殺害された母親は、自分の母親が実の父親とは結婚せず、アメリカ人軍医と結婚したことで生活が羽振り良く変わったことに大きく影響を受けています。幼い頃から自分の中で自分の置かれた状況を納得させるために、選民意識を育ててきた。

 

 

この本は「かわいそう」という感情を煽ってきません。

それはライターさんの努力によるところもあるけれど、以下の理由が大きいです。

 

1)娘は周囲に助けをしっかり求めた

2)娘は何度も逃げ出そうとかなり頑張った

3)娘は就職活動をして内定をとり、自分で人生を変えようとした

 

 

1は、父親もそうですが学校の先生の立場を思うと、相当苦しんだだろうと思います。

助けようにも、現代のルールで踏みこめる範囲がむずかしい。

2は、学校の先生を頼って逃げても、母親が私立探偵を雇って尾行をつけ、連れ戻してしまいます。
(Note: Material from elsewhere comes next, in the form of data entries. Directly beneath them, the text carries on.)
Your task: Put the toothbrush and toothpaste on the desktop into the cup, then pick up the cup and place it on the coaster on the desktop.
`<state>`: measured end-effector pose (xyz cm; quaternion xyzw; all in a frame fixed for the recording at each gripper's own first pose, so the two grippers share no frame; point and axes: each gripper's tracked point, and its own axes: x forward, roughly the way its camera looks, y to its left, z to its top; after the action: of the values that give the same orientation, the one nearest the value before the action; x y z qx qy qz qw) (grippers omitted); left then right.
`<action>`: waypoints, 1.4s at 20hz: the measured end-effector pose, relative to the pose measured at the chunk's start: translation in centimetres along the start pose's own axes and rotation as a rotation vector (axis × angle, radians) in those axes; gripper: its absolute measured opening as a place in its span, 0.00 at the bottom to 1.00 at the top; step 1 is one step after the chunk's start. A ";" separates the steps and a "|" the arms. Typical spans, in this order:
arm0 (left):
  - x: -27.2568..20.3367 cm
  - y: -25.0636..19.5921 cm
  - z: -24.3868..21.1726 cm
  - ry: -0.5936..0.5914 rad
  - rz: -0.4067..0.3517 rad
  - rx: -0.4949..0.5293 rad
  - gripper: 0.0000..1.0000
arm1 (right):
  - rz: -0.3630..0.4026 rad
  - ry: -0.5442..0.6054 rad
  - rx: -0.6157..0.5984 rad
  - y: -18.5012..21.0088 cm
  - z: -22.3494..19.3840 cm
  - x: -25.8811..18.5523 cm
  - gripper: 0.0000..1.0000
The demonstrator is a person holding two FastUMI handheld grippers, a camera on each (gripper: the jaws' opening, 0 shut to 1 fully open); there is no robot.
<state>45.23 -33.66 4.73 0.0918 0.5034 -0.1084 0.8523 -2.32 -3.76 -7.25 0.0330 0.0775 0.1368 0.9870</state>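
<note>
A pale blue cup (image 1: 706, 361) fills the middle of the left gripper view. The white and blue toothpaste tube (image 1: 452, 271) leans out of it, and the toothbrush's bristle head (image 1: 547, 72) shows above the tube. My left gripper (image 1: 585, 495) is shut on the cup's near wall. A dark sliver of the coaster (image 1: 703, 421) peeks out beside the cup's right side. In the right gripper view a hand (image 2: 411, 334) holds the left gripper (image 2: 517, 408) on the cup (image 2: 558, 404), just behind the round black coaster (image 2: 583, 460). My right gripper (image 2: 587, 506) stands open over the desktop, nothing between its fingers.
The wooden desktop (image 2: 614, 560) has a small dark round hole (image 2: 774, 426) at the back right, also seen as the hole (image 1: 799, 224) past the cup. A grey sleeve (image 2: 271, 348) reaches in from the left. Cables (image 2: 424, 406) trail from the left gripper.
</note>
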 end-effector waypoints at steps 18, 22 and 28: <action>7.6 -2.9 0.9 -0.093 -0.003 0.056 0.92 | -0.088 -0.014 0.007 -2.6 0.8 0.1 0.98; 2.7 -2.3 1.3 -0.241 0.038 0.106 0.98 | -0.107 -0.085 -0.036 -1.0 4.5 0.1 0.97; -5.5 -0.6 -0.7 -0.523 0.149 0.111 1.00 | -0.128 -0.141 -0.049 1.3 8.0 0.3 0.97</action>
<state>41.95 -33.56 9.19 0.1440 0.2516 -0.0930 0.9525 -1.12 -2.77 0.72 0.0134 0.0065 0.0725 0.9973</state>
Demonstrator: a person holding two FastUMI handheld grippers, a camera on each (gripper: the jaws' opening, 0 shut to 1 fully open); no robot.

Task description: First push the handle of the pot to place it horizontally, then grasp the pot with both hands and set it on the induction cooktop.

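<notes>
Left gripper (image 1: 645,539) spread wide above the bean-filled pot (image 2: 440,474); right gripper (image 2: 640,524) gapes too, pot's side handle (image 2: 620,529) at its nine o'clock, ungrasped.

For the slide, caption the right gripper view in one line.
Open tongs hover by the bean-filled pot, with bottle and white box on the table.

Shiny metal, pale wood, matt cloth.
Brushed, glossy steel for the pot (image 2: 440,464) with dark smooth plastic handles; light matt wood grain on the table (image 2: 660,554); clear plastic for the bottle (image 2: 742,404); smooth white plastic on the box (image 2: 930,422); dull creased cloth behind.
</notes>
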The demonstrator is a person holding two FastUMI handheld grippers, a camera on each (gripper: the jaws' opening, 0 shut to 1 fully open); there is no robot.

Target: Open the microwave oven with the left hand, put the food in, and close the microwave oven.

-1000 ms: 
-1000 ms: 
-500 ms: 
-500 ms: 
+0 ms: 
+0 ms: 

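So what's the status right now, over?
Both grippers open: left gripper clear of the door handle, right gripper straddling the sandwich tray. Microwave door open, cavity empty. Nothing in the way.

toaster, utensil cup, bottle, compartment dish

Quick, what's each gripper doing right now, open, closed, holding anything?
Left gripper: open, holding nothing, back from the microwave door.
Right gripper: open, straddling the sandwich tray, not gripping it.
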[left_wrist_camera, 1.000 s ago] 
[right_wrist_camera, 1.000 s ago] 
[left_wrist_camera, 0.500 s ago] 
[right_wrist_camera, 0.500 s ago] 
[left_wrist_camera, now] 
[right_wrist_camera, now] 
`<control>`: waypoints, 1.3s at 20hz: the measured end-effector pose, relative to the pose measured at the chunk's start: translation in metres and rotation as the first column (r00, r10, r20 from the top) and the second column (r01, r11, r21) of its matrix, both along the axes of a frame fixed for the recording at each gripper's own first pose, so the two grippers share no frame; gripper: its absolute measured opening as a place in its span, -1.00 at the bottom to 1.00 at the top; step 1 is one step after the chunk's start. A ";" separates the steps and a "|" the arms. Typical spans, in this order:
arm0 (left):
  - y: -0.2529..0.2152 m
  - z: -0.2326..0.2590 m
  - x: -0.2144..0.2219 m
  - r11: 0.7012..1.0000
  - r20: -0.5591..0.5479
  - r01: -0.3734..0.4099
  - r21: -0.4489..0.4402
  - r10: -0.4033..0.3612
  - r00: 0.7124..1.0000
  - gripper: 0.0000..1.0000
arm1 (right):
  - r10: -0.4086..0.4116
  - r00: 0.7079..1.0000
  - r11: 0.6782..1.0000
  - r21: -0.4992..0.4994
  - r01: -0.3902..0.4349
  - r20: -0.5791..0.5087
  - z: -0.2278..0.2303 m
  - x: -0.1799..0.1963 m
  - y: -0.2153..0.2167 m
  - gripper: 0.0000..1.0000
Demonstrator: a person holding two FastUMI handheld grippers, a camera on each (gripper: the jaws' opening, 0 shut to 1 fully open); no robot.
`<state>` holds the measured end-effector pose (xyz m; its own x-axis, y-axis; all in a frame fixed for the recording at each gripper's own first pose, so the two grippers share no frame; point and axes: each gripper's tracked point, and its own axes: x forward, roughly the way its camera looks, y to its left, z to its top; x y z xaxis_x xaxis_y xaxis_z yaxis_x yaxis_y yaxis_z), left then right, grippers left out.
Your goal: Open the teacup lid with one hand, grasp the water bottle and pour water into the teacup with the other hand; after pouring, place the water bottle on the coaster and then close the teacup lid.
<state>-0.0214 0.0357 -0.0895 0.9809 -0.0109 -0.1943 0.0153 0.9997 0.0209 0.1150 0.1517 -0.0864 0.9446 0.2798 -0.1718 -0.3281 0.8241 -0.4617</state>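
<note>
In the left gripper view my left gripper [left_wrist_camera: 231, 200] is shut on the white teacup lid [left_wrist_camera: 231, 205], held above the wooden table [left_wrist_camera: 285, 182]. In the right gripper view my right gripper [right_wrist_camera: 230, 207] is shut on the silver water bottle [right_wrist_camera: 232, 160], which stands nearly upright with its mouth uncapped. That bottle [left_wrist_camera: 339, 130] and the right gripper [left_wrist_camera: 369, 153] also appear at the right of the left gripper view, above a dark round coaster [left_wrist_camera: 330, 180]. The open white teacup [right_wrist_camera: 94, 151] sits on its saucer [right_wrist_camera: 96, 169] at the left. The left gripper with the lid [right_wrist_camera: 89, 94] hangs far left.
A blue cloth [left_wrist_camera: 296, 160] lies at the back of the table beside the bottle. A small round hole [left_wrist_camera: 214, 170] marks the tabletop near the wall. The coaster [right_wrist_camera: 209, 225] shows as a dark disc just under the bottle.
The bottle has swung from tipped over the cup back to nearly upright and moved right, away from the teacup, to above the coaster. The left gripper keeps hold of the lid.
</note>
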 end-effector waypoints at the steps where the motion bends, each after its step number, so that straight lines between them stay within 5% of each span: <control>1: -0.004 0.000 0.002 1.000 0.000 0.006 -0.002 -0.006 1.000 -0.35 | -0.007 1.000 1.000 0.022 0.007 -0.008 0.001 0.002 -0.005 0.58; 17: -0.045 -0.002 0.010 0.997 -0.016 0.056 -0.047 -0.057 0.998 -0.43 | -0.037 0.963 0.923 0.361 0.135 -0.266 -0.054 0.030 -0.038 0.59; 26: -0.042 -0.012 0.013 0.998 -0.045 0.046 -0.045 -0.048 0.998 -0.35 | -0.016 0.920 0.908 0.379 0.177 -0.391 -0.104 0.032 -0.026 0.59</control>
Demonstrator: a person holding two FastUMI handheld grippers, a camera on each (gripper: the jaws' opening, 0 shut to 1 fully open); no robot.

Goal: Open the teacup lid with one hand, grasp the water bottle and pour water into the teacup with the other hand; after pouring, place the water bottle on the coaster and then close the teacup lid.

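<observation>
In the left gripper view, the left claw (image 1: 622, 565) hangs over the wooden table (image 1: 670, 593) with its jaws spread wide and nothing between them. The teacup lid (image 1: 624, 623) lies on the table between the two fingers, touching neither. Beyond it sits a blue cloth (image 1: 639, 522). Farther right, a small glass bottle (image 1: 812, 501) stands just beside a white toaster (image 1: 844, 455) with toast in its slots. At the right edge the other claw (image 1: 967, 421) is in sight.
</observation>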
3は、母親が内定をくれた会社に内定を断ってしまいます。

かわいそうというよりは、「もう無理だろこれ・・・」という感覚で読むことになります。

 

 

この本は取材者のライターさんのほうが取材対象者よりも若く、ログが残る時代のノンフィクションってこうなるのか、と思う内容です。LINEのログもあるし、庭で娘が靴下姿ばきのまま土下座させられている動画も残っています。

 

 

苦しい話ではあるのだけど、ずっとこう思いながら読まされることになります。

 

 

 

  これは、自分で喜びを見つけない人の人生の話だ

 

 

 

殺害された母親は漠然と、ただ「みじめな立場になりたくない」という気持ちで、対象である娘に何かのエネルギーを注いでいく。まるで「喜ぶ」という機能が欠落したまま生まれてきたかのよう。だけど、何かのエネルギーはある。

ディズニーが好きでテーマパークへ出かけたりしてはいるけれど、それは「楽しみ」であって「喜び」ではない感じ。

 

 

娘側の取材材料で成り立っている本なので、母親側の同世代間で感じる価値観の描写などはありません。

母親の友人が最後のほうに少し登場しているのだけど、殺害された後に娘が母親になりすましているやり取りの中で登場するので、見えてこない流れになっています。

この連鎖は根深いなと思いながら読みました。